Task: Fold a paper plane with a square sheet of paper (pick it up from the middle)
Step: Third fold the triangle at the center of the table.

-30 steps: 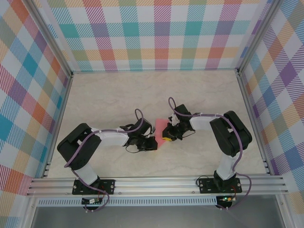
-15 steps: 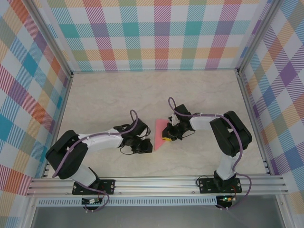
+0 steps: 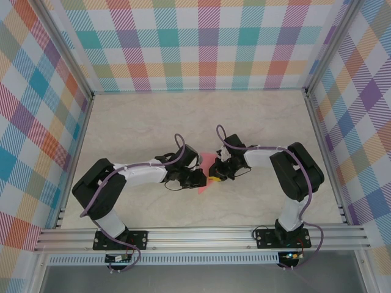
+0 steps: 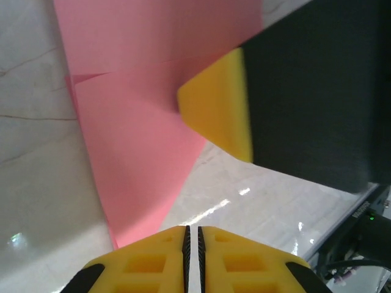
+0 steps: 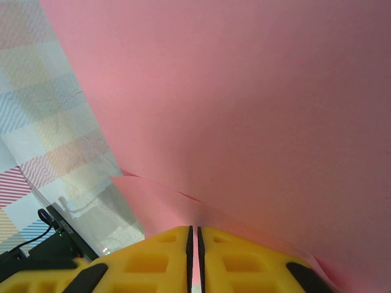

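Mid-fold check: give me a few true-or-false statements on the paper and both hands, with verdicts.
1. The paper already has a fold. True.
2. The left hand is wide open. False: its fingers are shut together.
3. The right hand is shut on the paper. True.
4. The paper lies far from both hands. False: it sits between them on the table.
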Action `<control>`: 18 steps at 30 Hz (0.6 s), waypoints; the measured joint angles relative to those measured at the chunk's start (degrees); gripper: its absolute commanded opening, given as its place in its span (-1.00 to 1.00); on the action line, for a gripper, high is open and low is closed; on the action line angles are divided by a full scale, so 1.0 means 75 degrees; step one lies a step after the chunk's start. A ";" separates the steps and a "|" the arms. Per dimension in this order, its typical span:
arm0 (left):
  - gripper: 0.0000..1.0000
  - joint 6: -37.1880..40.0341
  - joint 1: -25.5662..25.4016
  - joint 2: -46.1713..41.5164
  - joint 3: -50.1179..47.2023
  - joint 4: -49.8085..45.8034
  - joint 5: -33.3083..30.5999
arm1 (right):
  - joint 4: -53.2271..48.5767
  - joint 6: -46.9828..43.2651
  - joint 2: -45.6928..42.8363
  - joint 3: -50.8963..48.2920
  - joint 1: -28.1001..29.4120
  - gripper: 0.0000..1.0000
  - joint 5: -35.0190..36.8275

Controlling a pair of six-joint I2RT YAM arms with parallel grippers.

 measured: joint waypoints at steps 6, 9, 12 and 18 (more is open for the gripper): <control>-0.73 -0.0035 0.0006 0.0504 -0.0006 0.0254 0.0067 | 0.0000 0.0003 0.0000 0.0000 0.0000 -0.71 0.0000; -0.73 -0.0055 0.0006 0.0554 -0.0152 0.0425 0.0096 | -0.0003 0.0003 0.0000 0.0006 0.0000 -0.71 0.0003; -0.73 -0.0058 0.0017 0.0493 -0.0396 0.0769 0.0143 | -0.0003 0.0006 0.0000 0.0006 0.0000 -0.71 0.0003; -0.73 -0.0052 0.0020 0.0102 -0.0973 0.1134 0.0111 | -0.0023 0.0017 0.0009 0.0023 0.0006 -0.71 0.0006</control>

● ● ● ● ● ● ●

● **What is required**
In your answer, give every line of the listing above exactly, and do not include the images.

● **Result of the exercise**
Task: Fold a paper plane with a square sheet of paper (pick it up from the middle)
Step: Third fold the triangle at the center of the table.

-30 steps: 
-15 steps: 
+0 steps: 
+0 steps: 
+0 steps: 

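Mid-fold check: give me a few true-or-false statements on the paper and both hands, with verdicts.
1. The paper already has a fold. True.
2. The left hand is wide open. False: its fingers are shut together.
3. The right hand is shut on the paper. True.
4. The paper lies far from both hands. False: it sits between them on the table.
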Action `<control>`: 18 steps at 30 Hz (0.6 s), waypoints; the measured joint angles relative to those measured at the chunk's start (degrees); gripper: its absolute commanded opening, given as its place in its span (-1.00 to 1.00); on the action line, for a gripper, high is open and low is closed; on the action line angles are divided by a full scale, so 1.0 means 75 degrees; step one lies a step after the chunk's start. A ";" separates the steps and a "|" the arms. Per dimension in this order, its typical span:
arm0 (left):
  - gripper: 0.0000..1.0000
  - joint 6: -37.1880..40.0341
  - joint 1: -25.5662..25.4016
  - joint 2: -46.1713..41.5164
  - joint 3: -50.1179..47.2023
  - joint 4: -49.8085..45.8034
  - joint 5: -33.3083..30.5999
arm1 (right):
  - joint 4: -53.2271..48.5767
  - joint 6: -46.9828..43.2651
  - joint 2: -45.6928..42.8363
  - joint 3: -50.8963..48.2920
  - joint 1: -28.1001..29.4120
  - gripper: 0.0000..1.0000
  - joint 5: -35.0190..36.8275

Controlling a pair of six-joint I2RT YAM arms with parallel grippers.

 measured: joint waypoints at steps 6, 9, 12 and 18 (more is open for the gripper): <control>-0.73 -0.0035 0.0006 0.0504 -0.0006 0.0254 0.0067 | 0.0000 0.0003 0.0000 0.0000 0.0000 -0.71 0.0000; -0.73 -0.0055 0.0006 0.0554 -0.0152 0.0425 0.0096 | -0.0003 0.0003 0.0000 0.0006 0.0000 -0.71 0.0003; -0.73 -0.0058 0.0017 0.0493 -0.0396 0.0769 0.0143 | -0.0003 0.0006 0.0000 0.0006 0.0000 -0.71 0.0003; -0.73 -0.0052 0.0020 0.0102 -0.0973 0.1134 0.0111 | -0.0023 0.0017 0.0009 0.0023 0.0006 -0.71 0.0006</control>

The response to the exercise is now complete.